<<<<

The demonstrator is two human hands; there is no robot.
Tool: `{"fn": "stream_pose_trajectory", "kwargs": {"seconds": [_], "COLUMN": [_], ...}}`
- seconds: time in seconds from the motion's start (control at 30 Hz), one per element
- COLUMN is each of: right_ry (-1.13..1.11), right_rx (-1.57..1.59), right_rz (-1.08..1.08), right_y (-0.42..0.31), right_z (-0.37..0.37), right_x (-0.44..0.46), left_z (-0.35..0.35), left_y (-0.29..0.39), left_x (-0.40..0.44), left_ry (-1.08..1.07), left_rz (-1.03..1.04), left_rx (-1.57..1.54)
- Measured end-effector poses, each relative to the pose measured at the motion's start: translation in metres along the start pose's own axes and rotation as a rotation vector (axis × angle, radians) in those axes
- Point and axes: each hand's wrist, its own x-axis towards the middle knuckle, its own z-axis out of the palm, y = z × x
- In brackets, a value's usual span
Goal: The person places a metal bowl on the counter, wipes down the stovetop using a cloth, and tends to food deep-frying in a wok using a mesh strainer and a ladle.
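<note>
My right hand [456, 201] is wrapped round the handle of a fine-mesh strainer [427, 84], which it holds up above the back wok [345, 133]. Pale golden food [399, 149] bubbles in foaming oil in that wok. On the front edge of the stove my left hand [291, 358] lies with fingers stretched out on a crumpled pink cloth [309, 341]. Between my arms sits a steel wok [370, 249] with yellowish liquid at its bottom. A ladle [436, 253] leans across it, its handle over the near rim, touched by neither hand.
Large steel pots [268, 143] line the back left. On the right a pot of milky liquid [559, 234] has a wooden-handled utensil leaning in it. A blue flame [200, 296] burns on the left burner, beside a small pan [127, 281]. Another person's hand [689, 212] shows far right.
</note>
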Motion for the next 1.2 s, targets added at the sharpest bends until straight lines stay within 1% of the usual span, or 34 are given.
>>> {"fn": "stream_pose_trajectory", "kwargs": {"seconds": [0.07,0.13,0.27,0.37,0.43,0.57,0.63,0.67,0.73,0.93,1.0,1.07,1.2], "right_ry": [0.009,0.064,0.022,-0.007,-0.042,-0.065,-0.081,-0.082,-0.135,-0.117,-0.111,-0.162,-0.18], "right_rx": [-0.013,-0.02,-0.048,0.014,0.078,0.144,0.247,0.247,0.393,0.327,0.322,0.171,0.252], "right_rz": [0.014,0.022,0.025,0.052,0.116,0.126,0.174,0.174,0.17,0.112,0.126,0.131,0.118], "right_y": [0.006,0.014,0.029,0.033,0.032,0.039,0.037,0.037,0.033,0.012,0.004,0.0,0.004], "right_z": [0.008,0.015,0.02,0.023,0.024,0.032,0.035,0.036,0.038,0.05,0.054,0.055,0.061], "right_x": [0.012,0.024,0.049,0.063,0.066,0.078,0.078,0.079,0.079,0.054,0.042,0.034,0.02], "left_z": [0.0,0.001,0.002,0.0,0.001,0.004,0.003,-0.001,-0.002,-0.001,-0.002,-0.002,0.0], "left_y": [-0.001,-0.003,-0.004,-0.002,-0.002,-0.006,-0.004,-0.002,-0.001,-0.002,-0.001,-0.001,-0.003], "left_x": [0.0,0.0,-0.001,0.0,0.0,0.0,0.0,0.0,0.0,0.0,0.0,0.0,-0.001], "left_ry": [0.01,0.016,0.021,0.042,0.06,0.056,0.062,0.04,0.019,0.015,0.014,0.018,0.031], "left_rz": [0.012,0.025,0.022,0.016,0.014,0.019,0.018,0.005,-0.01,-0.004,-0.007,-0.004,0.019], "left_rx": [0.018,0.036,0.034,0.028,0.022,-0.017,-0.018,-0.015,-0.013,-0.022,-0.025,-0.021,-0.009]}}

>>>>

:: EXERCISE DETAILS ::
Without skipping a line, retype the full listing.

:: COMPLETED TASK ::
The demonstrator is two human hands; there is no robot.
Tool: `{"fn": "stream_pose_trajectory", "kwargs": {"seconds": [_], "COLUMN": [_], ...}}`
- seconds: time in seconds from the motion's start (control at 30 Hz), one per element
- COLUMN is each of: right_ry (-1.13..1.11), right_rx (-1.57..1.59), right_rz (-1.08..1.08), right_y (-0.42..0.31), right_z (-0.37..0.37), right_x (-0.44..0.46), left_z (-0.35..0.35), left_y (-0.29..0.39), left_x (-0.40..0.44), left_ry (-1.08..1.07), left_rz (-1.03..1.04), left_rx (-1.57..1.54)
- Measured end-effector poses, each relative to the pose measured at the motion's start: translation in metres along the start pose's own axes and rotation as a rotation vector (axis × angle, radians) in those axes
- Point and axes: each hand's wrist, its own x-axis towards the middle knuckle, its own z-axis out of the palm, y = z × x
- In brackets, a value's usual span
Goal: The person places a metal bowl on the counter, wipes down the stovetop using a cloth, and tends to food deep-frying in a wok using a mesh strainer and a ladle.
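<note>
My right hand [456, 201] is wrapped round the handle of a fine-mesh strainer [427, 84], which it holds up above the back wok [345, 133]. Pale golden food [399, 149] bubbles in foaming oil in that wok. On the front edge of the stove my left hand [291, 358] lies with fingers stretched out on a crumpled pink cloth [309, 341]. Between my arms sits a steel wok [370, 249] with yellowish liquid at its bottom. A ladle [436, 253] leans across it, its handle over the near rim, touched by neither hand.
Large steel pots [268, 143] line the back left. On the right a pot of milky liquid [559, 234] has a wooden-handled utensil leaning in it. A blue flame [200, 296] burns on the left burner, beside a small pan [127, 281]. Another person's hand [689, 212] shows far right.
</note>
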Motion for the next 1.2 s, targets added at the sharpest bends until straight lines stay within 1% of the usual span, or 34 are given.
>>> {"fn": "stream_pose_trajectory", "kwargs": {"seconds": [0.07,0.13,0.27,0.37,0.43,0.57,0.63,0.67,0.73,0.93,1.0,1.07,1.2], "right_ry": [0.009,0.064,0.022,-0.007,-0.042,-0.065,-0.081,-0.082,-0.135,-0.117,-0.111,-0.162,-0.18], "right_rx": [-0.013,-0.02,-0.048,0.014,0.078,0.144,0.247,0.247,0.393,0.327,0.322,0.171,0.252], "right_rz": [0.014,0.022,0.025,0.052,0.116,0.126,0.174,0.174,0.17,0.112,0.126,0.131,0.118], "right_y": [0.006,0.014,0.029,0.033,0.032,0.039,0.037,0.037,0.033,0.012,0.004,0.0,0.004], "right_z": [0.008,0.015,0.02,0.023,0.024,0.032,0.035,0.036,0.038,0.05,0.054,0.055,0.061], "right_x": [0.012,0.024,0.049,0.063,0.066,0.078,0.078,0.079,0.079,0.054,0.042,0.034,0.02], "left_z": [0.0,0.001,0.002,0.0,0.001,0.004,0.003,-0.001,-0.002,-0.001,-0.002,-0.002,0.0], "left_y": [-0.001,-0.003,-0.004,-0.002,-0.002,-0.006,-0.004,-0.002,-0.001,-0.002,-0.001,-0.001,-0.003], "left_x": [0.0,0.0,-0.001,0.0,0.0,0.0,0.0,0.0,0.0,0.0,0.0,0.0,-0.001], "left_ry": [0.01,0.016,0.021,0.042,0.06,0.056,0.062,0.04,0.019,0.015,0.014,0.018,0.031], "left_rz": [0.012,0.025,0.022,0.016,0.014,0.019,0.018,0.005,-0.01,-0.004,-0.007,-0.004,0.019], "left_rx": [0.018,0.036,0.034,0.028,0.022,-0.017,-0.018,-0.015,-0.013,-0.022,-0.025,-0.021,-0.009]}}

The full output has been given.